Even with the module loaded with debug=6 I see no indication of
errors; it just stops transmitting and receiving.  ifconfig still
reports the card as up, and if I try to send packets ifconfig updates
its TX count, but I never see a nonzero TX "errors", "dropped",
"overruns", or "carrier" for this card.  While it is stuck I see no
indication from the lights on the hub or from the RX count on the
system I'm pinging that it is actually transmitting, even though the
TX count is increasing.  When I run ping with -v, it shows "no route
to host" errors for every packet.

I upgraded to 0.99H, and the problem persists.  Currently I'm running
2.2.0-pre1-ac3, SMP (dual Pentium 166).  I borrowed a 3c905B to run as
a control, and the 3c905B runs fine alongside the 3c597, continuing to
work even when the 3c597 is dead.

I've included a little debugging info at the end of this message, but
I'm not sure what is useful.  Any suggestions for things I can check
are welcome.


I've noticed a few other problems with the card too, although they are
not quite as big a deal as the "totally stops working" problem.

One is that if I unload the 3c59x module so I can reload it with a
different debug setting or load a different driver version, when I
reload it the IRQ for the 3c597 is misdetected, showing up as 3
instead of the 9 that is where it is actually at.  The only way I've
found to fix this and get the card back up is to reboot the system.
This seems to be a symptom of a greater problem though, because even
after I hacked the driver to replace IRQ 3 with IRQ 9, the card still
wouldn't work, even though the driver and ifconfig now display the
correct configuration information.  Again, no problems with the
3c905B.

I've also had some problems with intermittent data corruption over the
network under the 2.0 kernels, but I never had the time to diagnose it
very well.  The corruption seemed to exhibit itself mostly under heavy
NFS loads (similar to my 2.1 freeze-up problem), and like the
freeze-ups I can't reproduce the problem with the 3c905B.  (When
running the 2.0 kernels I've always just used the 3c59x driver that
shipped with them.)

Lastly, setting the MTU with ifconfig doesn't seem to affect anything.
I'm not sure if my MTU setting is being ignored, or if I don't
understand what MTU does.  Attempting to ping with packets larger than
the MTU for that interface should cause the packets to be dropped,
right?  What am I missing here?


Sorry to dump all of these problems at once.  Help on any of them
would be greatly appreciated.  TIA.

Brian


======

>From dmesg:

eth1: 3Com 3Com Vortex at 0x5000,  00:20:af:f7:b4:b1, IRQ 9
  64K word-wide RAM 3:1 Rx:Tx split, autoselect/100baseTX interface.

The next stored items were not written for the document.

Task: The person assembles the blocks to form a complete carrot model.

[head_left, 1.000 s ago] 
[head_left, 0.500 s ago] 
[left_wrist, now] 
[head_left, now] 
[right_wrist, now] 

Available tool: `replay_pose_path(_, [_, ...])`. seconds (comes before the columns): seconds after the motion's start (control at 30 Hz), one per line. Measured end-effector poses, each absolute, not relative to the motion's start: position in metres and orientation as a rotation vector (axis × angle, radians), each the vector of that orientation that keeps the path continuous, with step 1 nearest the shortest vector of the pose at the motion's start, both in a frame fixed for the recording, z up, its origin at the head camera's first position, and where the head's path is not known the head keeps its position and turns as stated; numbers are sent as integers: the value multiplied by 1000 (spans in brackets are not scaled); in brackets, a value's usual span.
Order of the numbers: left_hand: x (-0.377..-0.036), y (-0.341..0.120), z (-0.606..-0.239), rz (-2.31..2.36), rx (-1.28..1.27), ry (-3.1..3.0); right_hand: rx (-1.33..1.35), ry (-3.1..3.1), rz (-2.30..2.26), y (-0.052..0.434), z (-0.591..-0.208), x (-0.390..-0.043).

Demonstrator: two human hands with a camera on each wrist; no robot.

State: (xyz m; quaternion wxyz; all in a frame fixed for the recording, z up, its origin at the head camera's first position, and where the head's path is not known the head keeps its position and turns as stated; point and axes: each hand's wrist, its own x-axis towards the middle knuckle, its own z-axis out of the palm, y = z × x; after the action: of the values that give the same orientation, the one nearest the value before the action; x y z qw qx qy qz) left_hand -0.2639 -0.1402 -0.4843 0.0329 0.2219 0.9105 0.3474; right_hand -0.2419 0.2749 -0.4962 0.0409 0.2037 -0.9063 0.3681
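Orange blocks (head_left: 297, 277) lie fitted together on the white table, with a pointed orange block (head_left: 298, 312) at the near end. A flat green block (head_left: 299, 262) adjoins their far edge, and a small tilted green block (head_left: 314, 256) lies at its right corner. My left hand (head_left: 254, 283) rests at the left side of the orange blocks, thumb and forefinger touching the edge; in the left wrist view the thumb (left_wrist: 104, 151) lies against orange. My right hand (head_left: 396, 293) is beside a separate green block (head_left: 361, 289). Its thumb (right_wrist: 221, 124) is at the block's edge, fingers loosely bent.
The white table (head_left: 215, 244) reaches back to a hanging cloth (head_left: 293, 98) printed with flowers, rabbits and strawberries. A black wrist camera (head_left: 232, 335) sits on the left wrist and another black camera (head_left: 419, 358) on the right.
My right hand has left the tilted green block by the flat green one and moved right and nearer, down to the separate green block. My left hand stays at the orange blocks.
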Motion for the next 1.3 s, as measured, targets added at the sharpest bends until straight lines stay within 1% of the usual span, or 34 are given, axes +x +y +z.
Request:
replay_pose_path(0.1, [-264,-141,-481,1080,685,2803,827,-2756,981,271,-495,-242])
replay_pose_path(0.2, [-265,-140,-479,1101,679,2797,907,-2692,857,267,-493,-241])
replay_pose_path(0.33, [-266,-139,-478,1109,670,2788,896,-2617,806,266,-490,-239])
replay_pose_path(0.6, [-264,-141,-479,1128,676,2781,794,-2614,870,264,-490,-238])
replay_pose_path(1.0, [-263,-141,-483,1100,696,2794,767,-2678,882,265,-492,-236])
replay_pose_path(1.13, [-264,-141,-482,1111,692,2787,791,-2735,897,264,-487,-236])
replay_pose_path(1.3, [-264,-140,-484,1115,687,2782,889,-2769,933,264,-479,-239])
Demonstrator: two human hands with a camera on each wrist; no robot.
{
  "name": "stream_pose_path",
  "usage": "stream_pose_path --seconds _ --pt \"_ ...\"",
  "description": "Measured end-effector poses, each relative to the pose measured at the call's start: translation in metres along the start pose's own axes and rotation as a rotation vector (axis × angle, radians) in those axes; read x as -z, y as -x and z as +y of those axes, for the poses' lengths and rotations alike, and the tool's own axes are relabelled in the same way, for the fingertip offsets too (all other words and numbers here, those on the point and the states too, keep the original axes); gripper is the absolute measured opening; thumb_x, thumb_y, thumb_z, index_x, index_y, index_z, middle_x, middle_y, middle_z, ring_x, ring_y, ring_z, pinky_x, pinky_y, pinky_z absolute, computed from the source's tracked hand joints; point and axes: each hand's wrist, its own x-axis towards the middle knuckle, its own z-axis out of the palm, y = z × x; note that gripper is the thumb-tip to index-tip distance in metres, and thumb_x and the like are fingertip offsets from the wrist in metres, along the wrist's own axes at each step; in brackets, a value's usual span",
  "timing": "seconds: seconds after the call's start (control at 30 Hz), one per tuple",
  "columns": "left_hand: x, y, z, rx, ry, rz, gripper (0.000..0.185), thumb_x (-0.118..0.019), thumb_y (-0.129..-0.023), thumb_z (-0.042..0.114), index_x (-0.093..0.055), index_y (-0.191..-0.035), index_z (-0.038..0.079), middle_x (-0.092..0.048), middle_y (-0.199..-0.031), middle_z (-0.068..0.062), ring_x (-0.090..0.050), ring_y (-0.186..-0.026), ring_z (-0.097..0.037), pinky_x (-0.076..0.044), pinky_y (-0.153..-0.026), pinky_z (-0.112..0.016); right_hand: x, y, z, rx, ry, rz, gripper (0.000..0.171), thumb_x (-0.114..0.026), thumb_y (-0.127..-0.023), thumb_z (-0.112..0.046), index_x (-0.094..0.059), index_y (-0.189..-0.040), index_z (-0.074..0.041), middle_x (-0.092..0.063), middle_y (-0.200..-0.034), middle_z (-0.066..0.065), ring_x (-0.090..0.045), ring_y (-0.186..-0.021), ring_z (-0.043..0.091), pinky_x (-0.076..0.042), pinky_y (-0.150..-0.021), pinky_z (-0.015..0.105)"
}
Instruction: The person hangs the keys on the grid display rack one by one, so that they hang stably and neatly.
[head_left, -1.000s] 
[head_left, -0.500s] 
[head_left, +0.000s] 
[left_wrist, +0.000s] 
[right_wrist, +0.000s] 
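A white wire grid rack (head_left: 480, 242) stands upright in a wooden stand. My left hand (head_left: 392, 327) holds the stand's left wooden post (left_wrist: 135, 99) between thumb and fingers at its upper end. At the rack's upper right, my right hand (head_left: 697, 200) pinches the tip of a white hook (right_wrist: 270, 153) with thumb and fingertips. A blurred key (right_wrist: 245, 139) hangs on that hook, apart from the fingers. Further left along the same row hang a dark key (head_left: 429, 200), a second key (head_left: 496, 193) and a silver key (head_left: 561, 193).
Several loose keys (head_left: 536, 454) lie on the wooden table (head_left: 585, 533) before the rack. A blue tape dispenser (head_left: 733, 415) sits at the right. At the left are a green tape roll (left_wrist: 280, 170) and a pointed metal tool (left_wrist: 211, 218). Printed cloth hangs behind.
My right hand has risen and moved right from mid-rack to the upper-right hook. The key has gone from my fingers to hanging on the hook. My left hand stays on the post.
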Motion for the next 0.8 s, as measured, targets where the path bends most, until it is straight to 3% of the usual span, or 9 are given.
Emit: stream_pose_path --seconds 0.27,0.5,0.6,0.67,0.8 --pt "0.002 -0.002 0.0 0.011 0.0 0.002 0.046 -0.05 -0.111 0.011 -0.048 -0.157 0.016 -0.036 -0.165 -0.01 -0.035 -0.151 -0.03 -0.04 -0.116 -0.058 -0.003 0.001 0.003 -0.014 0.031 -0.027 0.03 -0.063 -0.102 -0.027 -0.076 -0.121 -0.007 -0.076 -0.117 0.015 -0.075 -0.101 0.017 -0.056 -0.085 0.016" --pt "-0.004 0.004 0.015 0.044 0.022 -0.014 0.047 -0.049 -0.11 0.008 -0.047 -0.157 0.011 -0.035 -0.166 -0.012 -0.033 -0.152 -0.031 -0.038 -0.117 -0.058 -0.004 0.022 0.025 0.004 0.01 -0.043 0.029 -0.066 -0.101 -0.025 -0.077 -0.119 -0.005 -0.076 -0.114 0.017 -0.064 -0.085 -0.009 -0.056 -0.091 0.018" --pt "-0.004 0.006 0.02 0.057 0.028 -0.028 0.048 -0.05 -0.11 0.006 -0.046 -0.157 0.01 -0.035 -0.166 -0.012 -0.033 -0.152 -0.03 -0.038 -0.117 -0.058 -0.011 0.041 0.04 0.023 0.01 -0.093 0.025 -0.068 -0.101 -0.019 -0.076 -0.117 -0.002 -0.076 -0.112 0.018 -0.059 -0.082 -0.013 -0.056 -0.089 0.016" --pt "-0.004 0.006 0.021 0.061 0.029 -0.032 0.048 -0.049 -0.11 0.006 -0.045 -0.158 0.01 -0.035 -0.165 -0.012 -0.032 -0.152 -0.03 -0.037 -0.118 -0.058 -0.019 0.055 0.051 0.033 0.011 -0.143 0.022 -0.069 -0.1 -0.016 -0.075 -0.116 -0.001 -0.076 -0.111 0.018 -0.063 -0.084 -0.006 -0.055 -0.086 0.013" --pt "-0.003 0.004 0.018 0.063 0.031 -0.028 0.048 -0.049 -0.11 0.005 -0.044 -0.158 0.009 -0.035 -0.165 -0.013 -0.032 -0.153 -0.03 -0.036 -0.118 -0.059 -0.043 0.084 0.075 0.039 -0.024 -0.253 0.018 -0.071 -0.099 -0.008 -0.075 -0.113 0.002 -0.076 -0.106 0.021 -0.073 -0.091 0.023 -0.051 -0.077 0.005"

Output of vortex-diag -aamm while dead:

vortex-diag.c:v1.05 5/22/98 Donald Becker (becker@cesdis.gsfc.nasa.gov)
The Vortex chip may be active, so FIFO registers will not be read.
To see all register values use the '-f' flag.
Initial window 7, registers values by window:
  Window 0: 6d50 7059 0a01 8000 9000 00bf 0000 0011.
  Window 1: FIFO FIFO 0000 2011 05a2 00ff 3ffc 2011.
  Window 2: 2000 f7af b1b4 0000 0000 0000 00de 4011.
  Window 3: 001b 0141 0000 0000 e10a 0003 3fff 6011.
  Window 4: 0000 01d0 8800 0c80 0001 8882 0000 8011.
  Window 5: 1ffc 1ffc 00de 1ffc 0007 02de 00de a011.
  Window 6: 0000 0000 0000 0000 0000 0000 0062 c011.
  Window 7: 0000 0000 0000 0000 05a2 00ff 0000 e011.
Vortex chip registers at 0x5000
  0x5010: **FIFO** **FIFO** 000005a2 00003ffc
  0x5020: ffffffff ffffffff ffffffff ffffffff
  0x5030: ffffffff ffffffff ffffffff ffffffff
 Interrupt sources are pending.
   Interrupt latch indication.
   Rx Complete indication.
 Transceiver/media interfaces available:  100baseTx 10baseT.
 MAC settings: half-duplex.
 ***WARNING***: No MII transceivers found!


Note: I didn't see much point in including vortex-diag -aamm for the
card when it isn't stuck.  The only interesting difference between
vortex-diag -aamm when stuck and when instuck seems to be that when it
is unstuck it says "No interrupt sources are pending."